# Synchronization of new data with previous data

I am working with synchronization for the first time. I wrote some code that I have to implement in my current work. I wanted to know if I am doing it right or am I making a mistake.

Whenever a new list of data is downloaded, NewDataArrived() is called. This method then calls the ListData() that returns the list of previously saved data. There is another class running in parallel that uses the ListData(). What I want to do is whenever the List is being updated, the Thread class should just wait until the list is updated.

public class ListData() {

/*
*
*

*/
public List < name_holder > getList() {
synchronized(LOCK_LIST) {
if (newDataArrived)
LOCK_LIST.notifyAll();

return full_list;
}
}

void NewDataArrived() {

newDataArrived = true;
p.start();
newDataArrived = false;

}

private Object o = new Object();

@Override
public void run() {
synchronized(o) {
for (name_holder n: getList()) {
while (newDataArrived) {
try {
o.wait();
} catch (InterruptedException e) {
e.printStackTrace();
}
}
}
}
}
}
}

• Welcome to Code Review! If I might recommend one very quick step to make your code formatting/indentation better, is to just copy the code into a code beautifier (a JavaScript or PHP beautifier works fine for Java as well - I often use jsbeautifier.org for Java code) – Phrancis Mar 17 '16 at 19:38
• You explained what you are trying to do but I still don't understand.
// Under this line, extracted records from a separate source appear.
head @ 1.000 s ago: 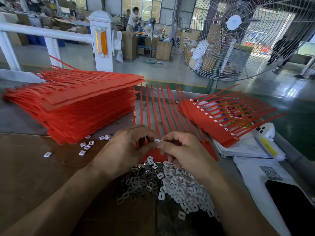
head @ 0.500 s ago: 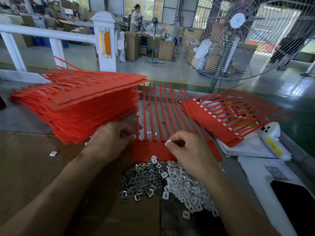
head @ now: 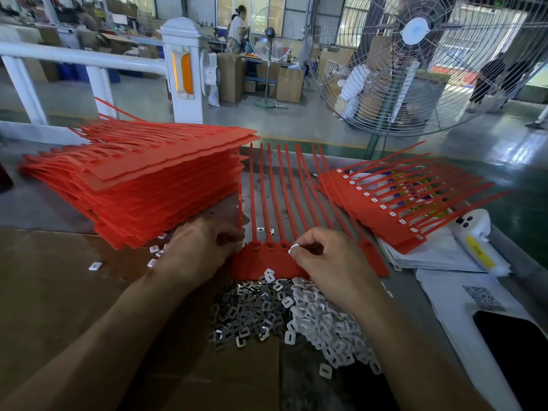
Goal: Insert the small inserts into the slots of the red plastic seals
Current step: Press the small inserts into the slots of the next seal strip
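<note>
A flat sheet of joined red plastic seals (head: 267,262) lies in front of me, its long tails pointing away. My left hand (head: 201,250) grips the sheet's left edge with curled fingers. My right hand (head: 329,262) pinches a small white insert (head: 294,249) at a slot on the sheet's head row. Two empty slots show to the left of it. Below the sheet lies a heap of metal inserts (head: 246,310) and a heap of white inserts (head: 323,318).
A tall stack of red seal sheets (head: 142,185) stands at the left. Sheets with inserts fitted (head: 394,209) lie fanned at the right over papers. A white device (head: 477,241), a black phone (head: 516,351) and a big fan (head: 421,54) are at the right.
My hands have parted. The left one moved left to the sheet's edge; the right one carried the white insert forward to the slot row. The camera moved closer.
</note>
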Available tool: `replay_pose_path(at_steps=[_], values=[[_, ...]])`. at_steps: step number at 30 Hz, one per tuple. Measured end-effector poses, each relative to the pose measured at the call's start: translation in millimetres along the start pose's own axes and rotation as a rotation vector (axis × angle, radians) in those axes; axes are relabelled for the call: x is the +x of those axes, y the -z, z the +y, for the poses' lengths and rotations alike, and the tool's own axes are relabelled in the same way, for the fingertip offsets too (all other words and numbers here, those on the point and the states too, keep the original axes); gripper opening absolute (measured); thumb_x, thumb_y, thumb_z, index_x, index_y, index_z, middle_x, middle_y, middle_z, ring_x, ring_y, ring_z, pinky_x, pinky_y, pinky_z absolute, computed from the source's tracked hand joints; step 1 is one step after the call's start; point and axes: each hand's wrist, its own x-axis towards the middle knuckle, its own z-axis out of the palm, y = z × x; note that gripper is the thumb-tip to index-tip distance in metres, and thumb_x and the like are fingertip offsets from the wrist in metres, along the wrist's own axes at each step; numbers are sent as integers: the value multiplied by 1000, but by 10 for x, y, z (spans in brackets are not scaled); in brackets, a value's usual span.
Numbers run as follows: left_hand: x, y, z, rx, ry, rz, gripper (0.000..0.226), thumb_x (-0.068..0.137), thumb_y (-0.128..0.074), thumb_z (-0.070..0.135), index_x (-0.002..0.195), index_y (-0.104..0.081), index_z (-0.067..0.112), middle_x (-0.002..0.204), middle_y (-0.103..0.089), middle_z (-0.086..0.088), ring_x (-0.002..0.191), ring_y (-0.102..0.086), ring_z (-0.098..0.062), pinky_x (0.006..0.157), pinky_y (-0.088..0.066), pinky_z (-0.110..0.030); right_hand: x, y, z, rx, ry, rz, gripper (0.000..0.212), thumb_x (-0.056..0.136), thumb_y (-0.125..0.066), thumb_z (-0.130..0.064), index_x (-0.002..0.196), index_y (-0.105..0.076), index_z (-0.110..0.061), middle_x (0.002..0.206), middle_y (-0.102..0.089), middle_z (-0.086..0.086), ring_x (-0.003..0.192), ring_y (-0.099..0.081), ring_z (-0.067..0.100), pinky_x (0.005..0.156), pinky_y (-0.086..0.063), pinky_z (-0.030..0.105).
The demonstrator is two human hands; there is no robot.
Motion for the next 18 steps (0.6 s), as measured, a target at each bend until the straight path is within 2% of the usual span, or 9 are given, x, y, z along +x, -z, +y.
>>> replay_pose_path(at_steps=[6, 10, 13, 15, 18], values=[[-6, 56, 14, 0, -14, -14, 23, 86, -78, 31, 105, -76, 43, 107, -73, 25, 83, -56, 17, 78, -39, -7, 2, 18, -7, 15, -21, -14, 6, 94, -70, -39, 90, -71, -34, 82, -70, -19, 75, -65, -7, 61, -47, 17], [-40, 68, 35, 73, -90, 0, 21, 87, -77, 27, 101, -77, 43, 103, -72, 27, 74, -53, 23, 75, -40, -4, -1, 28, -18, 13, -27, -20, 7, 94, -70, -40, 92, -71, -34, 82, -71, -18, 74, -65, -6, 61, -50, 18], [-51, 84, 68, 158, -135, -9, 22, 90, -73, 26, 102, -76, 45, 107, -74, 22, 92, -65, 4, 92, -51, -23, -3, 37, -20, 11, -32, -22, 8, 94, -69, -40, 90, -71, -34, 79, -70, -19, 71, -66, -2, 58, -51, 19], [-53, 97, 79, 203, -152, -37, 29, 91, -68, 21, 105, -75, 46, 113, -73, 20, 106, -67, -7, 102, -49, -29, -5, 37, -17, 6, -28, -25, 9, 95, -69, -40, 90, -71, -33, 78, -69, -22, 68, -65, -4, 54, -45, 15], [-47, 110, 88, 293, -156, -92, 37, 91, -60, 16, 111, -73, 45, 125, -68, 18, 121, -60, -9, 113, -40, -33, -2, 31, -21, 7, -26, -27, 8, 95, -69, -39, 91, -71, -33, 79, -69, -26, 70, -66, -3, 53, -45, 14]])
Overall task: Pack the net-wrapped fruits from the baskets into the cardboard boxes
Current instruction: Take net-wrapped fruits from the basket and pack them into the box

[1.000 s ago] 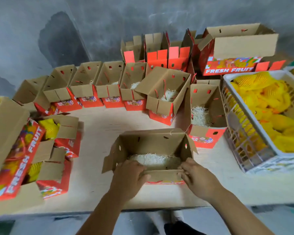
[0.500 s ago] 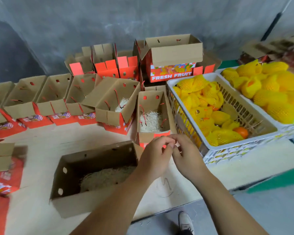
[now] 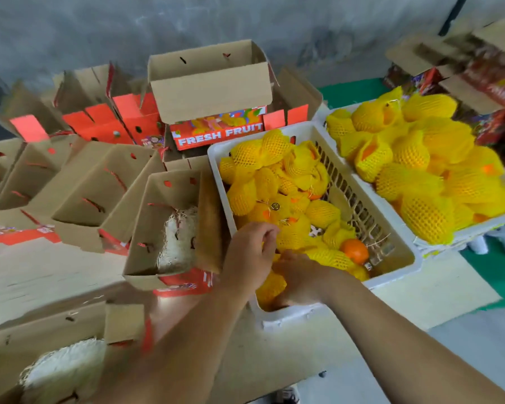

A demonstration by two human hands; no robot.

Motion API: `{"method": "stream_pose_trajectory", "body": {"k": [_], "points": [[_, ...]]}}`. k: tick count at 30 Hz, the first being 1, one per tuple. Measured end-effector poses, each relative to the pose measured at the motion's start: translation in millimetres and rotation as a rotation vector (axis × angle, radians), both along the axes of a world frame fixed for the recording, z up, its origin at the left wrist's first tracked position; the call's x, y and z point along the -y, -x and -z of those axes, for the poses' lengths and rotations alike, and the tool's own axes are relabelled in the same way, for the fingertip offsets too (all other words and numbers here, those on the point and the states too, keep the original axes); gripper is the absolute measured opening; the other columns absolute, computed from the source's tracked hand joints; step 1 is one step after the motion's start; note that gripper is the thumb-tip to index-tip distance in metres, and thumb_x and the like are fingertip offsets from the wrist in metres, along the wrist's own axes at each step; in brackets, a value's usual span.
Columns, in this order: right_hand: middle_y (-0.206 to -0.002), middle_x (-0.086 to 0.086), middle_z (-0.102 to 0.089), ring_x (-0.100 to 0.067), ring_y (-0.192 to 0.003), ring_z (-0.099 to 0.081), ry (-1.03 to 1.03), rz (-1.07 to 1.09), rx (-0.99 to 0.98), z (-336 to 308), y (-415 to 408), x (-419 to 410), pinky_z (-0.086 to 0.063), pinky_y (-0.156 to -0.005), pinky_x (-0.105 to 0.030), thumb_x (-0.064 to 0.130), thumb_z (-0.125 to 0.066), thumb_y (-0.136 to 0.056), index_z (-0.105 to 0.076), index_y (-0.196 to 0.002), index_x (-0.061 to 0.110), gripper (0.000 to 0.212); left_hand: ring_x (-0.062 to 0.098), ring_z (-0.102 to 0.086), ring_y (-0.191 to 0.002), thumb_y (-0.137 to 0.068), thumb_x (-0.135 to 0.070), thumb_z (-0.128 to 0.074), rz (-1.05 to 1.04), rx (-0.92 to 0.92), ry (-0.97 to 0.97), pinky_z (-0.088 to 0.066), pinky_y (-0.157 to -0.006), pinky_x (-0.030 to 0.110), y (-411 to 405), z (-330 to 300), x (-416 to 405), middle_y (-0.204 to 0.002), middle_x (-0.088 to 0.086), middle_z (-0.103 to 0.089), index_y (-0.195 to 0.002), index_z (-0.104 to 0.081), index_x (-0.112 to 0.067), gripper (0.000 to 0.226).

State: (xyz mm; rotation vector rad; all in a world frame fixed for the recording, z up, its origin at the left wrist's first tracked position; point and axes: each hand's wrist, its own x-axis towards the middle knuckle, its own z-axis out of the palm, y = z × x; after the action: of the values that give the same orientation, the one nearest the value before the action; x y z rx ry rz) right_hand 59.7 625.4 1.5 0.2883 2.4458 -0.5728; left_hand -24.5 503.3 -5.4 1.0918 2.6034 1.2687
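since the earlier frame our hands have moved from above the table into the near basket (image 3: 397, 259). our right hand (image 3: 299, 277) closes on a net-wrapped fruit (image 3: 270, 287); our left hand (image 3: 250, 253) hovers half-curled, grip unclear. the padded box (image 3: 164, 228) waits beside it for short transfers.

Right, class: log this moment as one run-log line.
stage: picking | left hand: over near basket, fingers curled, grip unclear | right hand: on net-wrapped fruit | front box: shredded padding only
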Motion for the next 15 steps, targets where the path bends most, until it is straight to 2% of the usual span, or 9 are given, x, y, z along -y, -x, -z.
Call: {"method": "stream_pose_trajectory", "body": {"k": [2,4,9,12,14,15], "points": [[-0.165,-0.008,-0.013,-0.041,-0.149,-0.019,-0.051,-0.088,0.018,6,11,9,-0.029,-0.117,-0.053,0.064,-0.071,-0.08,-0.021,-0.161,0.03,0.101,0.014,-0.064,-0.094,-0.106,-0.025,-0.057,-0.029,-0.154,0.131,-0.05,-0.081,0.031,-1,7,-6,-0.102,-0.004,-0.072,-0.111,-0.072,-0.021,0.017],[-0.168,-0.009,-0.007,-0.041,-0.15,-0.015,-0.065,-0.091,0.002,12,13,18,-0.023,-0.121,-0.053,0.06,-0.066,-0.086,-0.011,-0.163,0.025,0.101,0.018,-0.064,-0.095,-0.104,-0.027,-0.058,-0.033,-0.237,0.249,-0.048,-0.083,0.035,-2,10,-9,-0.102,-0.004,-0.072,-0.111,-0.073,-0.024,0.017],[-0.162,-0.016,-0.02,-0.042,-0.146,-0.025,-0.197,-0.175,0.041,13,14,23,-0.027,-0.119,-0.054,0.045,-0.055,-0.098,-0.025,-0.16,0.021,0.073,0.019,-0.061,-0.098,-0.105,-0.028,-0.054,-0.031,-0.251,0.304,-0.034,-0.079,0.029,4,11,-14,-0.106,-0.005,-0.071,-0.114,-0.073,-0.027,0.021],[-0.161,-0.017,-0.024,-0.04,-0.145,-0.028,-0.203,-0.237,-0.025,8,15,16,-0.029,-0.119,-0.05,0.06,-0.054,-0.094,-0.024,-0.16,0.018,0.084,0.021,-0.061,-0.094,-0.103,-0.025,-0.057,-0.042,-0.265,0.272,-0.042,-0.078,0.035,4,14,-14,-0.103,-0.005,-0.072,-0.112,-0.073,-0.026,0.019],[-0.164,-0.012,-0.02,-0.039,-0.147,-0.024,-0.122,-0.236,-0.021,6,14,9,-0.026,-0.119,-0.054,0.07,-0.055,-0.087,-0.021,-0.162,0.022,0.095,0.017,-0.061,-0.094,-0.104,-0.025,-0.056,-0.033,-0.278,0.226,-0.047,-0.078,0.035,4,15,-11,-0.105,-0.007,-0.071,-0.115,-0.071,-0.025,0.018],[-0.164,-0.009,-0.022,-0.039,-0.147,-0.026,-0.084,-0.221,-0.023,5,12,6,-0.027,-0.118,-0.055,0.071,-0.056,-0.085,-0.024,-0.161,0.025,0.094,0.014,-0.06,-0.095,-0.106,-0.026,-0.055,-0.029,-0.269,0.204,-0.048,-0.079,0.034,4,15,-9,-0.107,-0.008,-0.071,-0.117,-0.07,-0.026,0.019]]}}
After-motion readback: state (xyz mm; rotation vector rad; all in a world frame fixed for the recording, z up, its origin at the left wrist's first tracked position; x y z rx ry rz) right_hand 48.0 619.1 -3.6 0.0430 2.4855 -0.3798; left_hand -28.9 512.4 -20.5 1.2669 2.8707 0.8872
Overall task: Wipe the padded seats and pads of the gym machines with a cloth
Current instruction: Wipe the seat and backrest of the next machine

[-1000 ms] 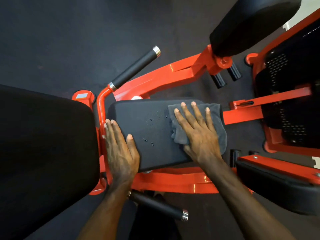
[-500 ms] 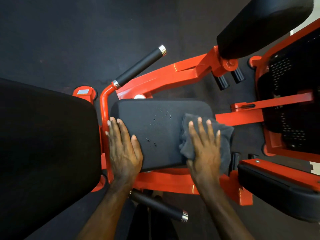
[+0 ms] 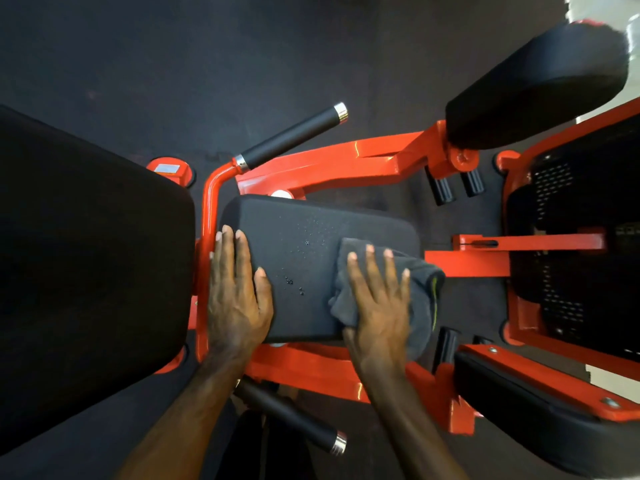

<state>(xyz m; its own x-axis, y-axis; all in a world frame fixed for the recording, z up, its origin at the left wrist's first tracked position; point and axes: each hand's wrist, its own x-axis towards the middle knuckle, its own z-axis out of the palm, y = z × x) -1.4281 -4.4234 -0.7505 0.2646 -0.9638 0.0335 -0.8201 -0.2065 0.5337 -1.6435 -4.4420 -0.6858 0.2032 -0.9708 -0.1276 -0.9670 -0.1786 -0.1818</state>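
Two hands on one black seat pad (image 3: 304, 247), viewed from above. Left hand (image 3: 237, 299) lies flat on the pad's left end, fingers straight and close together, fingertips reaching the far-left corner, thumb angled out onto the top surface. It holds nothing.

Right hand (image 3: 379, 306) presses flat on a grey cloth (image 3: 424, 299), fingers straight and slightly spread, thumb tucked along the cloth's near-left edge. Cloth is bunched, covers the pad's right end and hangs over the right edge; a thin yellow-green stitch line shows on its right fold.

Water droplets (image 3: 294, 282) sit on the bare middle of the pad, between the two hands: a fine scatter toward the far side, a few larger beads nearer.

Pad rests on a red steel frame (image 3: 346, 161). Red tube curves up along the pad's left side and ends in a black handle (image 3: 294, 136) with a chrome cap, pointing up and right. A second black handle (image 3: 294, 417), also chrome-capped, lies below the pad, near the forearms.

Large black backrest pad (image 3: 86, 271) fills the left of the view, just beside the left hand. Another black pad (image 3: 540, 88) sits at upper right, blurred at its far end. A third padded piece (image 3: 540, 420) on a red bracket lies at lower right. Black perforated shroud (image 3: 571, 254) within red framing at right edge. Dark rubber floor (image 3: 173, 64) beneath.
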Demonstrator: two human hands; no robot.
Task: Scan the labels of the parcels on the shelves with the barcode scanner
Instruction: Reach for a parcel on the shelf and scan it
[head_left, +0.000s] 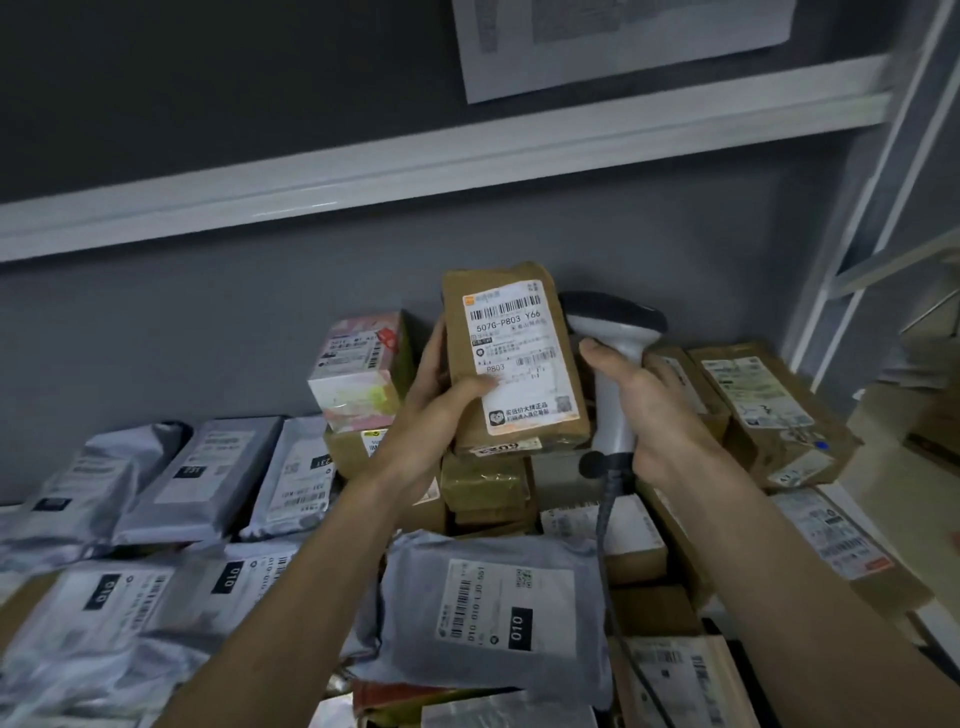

What is parallelDownload supposed to do? The newDataArrived variable isn't accessible in parallelDownload. What is getList()? Sorry, but this code looks rather messy and confusing and it's hard to make sense of it. – Reinstate Monica Mar 18 '16 at 1:03
• Solomonoff's Secret .. The parallel download gets the information from the list and uses that information to perform network related things. I am sorry, i forgot to put than in the code above. – Sumit Bahadur Mar 18 '16 at 1:32

Coding Conventions

First of all: You should follow common naming conventions for Java. It makes it harder to read your code if you don't -- or to put it differently: It is easier to help if the code does follow common conventions. Maybe have a look at Google's Java Style or at least:

• write methods in lowerCamelCase style and
• classes in UpperCamelCase style.

Furthermore it would be good to provide a compilable minimal example.

1. You don't need to instantiate an object for your synchronized blocks. If you do not specify an object, the current object is used. That should be sufficient for your use cases.
2. Don't start a thread directly. Rather use an ExecutorService instead.